Where in the listing does the word "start" appear? Report each line that holds it.
(SUPPLIED INFORMATION Opens)
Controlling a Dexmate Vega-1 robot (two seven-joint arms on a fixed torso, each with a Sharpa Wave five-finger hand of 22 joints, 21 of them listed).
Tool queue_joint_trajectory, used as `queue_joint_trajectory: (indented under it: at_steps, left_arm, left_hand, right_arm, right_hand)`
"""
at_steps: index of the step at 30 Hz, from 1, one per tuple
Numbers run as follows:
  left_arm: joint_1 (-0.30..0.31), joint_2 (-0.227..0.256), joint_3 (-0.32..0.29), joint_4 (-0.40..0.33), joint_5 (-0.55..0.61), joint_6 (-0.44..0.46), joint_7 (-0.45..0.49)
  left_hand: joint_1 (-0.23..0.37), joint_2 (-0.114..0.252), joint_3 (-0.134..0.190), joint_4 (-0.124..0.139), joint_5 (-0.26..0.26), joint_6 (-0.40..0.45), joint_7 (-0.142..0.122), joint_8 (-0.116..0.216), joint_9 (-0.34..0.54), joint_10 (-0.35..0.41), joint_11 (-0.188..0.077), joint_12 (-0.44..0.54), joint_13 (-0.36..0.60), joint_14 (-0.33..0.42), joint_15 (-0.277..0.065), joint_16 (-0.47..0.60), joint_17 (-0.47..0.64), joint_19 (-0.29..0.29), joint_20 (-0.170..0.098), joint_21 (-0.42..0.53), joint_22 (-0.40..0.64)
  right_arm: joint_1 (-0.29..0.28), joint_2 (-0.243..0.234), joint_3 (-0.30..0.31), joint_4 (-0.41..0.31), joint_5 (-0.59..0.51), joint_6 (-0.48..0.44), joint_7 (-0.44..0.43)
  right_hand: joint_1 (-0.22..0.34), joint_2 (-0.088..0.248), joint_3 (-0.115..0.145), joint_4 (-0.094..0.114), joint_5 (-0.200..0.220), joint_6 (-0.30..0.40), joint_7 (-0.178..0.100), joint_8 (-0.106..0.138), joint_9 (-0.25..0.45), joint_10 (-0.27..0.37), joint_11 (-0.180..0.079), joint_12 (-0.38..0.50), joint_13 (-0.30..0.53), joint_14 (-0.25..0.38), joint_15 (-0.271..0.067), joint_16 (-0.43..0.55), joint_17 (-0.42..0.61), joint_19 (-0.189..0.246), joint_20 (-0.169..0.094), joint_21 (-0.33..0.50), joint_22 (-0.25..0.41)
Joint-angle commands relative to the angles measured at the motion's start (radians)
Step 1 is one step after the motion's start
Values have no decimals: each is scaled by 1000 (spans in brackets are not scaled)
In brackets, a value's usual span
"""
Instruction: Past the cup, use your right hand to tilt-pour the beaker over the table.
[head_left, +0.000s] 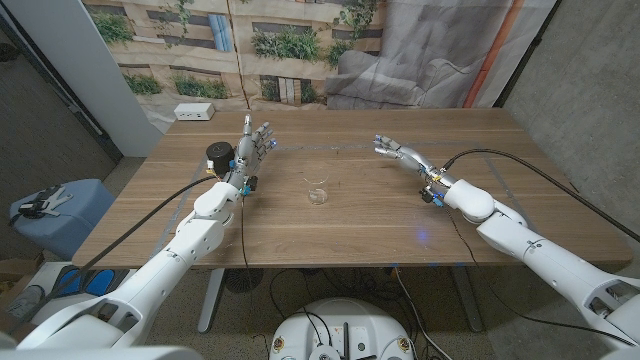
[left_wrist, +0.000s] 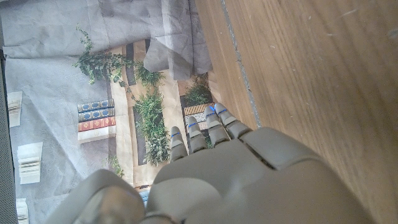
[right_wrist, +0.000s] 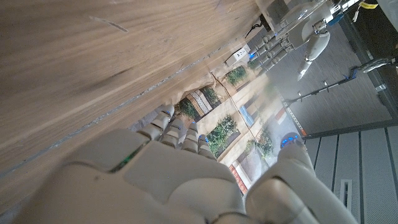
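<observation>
A small clear glass vessel (head_left: 318, 190) stands upright near the middle of the wooden table (head_left: 360, 235); I cannot tell whether it is the cup or the beaker. My right hand (head_left: 393, 149) hovers to its right and farther back, fingers stretched out and apart, holding nothing. In the right wrist view my right hand (right_wrist: 168, 180) is seen from behind above bare wood, with a blurred clear glass (right_wrist: 277, 9) beyond it. My left hand (head_left: 256, 141) is left of the vessel, fingers spread and pointing away, holding nothing. The back of my left hand (left_wrist: 249, 180) fills the lower left wrist view.
A white power strip (head_left: 194, 112) lies at the table's far left corner. Black cables run along both arms over the table's sides. A printed backdrop (head_left: 280, 40) hangs behind the far edge. A blue seat (head_left: 60, 210) stands off the table's left side.
</observation>
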Motion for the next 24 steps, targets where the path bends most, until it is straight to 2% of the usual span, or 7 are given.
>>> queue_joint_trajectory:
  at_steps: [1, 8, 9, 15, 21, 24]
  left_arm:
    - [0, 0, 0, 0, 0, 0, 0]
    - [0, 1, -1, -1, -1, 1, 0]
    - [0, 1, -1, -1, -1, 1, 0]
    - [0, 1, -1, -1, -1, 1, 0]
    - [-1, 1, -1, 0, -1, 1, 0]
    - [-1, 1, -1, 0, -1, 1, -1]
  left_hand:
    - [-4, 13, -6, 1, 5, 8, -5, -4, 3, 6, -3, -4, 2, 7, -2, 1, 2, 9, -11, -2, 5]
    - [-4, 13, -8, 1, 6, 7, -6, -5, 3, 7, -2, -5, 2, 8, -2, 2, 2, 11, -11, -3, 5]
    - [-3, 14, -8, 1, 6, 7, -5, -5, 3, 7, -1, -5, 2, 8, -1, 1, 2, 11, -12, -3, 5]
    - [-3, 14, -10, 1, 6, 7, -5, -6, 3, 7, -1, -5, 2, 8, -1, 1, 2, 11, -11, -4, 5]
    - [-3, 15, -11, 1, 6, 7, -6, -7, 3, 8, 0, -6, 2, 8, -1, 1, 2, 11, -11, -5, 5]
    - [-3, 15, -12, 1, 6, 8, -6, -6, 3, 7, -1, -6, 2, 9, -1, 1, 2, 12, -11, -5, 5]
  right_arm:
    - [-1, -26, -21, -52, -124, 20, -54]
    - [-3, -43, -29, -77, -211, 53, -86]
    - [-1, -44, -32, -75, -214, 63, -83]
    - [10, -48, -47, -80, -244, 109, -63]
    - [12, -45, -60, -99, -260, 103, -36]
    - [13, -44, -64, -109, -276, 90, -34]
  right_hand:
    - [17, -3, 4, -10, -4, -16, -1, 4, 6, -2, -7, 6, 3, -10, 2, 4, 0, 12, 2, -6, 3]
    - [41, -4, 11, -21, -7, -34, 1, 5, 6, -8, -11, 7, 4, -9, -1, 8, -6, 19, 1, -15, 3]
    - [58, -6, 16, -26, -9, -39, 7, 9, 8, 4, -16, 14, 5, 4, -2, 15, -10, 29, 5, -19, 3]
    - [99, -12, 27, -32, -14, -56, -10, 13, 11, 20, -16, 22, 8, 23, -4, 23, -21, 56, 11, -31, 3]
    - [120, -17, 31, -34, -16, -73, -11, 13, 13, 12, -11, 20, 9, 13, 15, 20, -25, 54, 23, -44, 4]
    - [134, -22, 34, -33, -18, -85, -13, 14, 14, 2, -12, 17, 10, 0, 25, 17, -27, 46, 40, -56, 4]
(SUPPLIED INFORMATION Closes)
## EXPECTED OUTPUT:
Joint-angle commands relative to the angles measured at the motion's start (radians)
Step 1 is one step after the motion's start

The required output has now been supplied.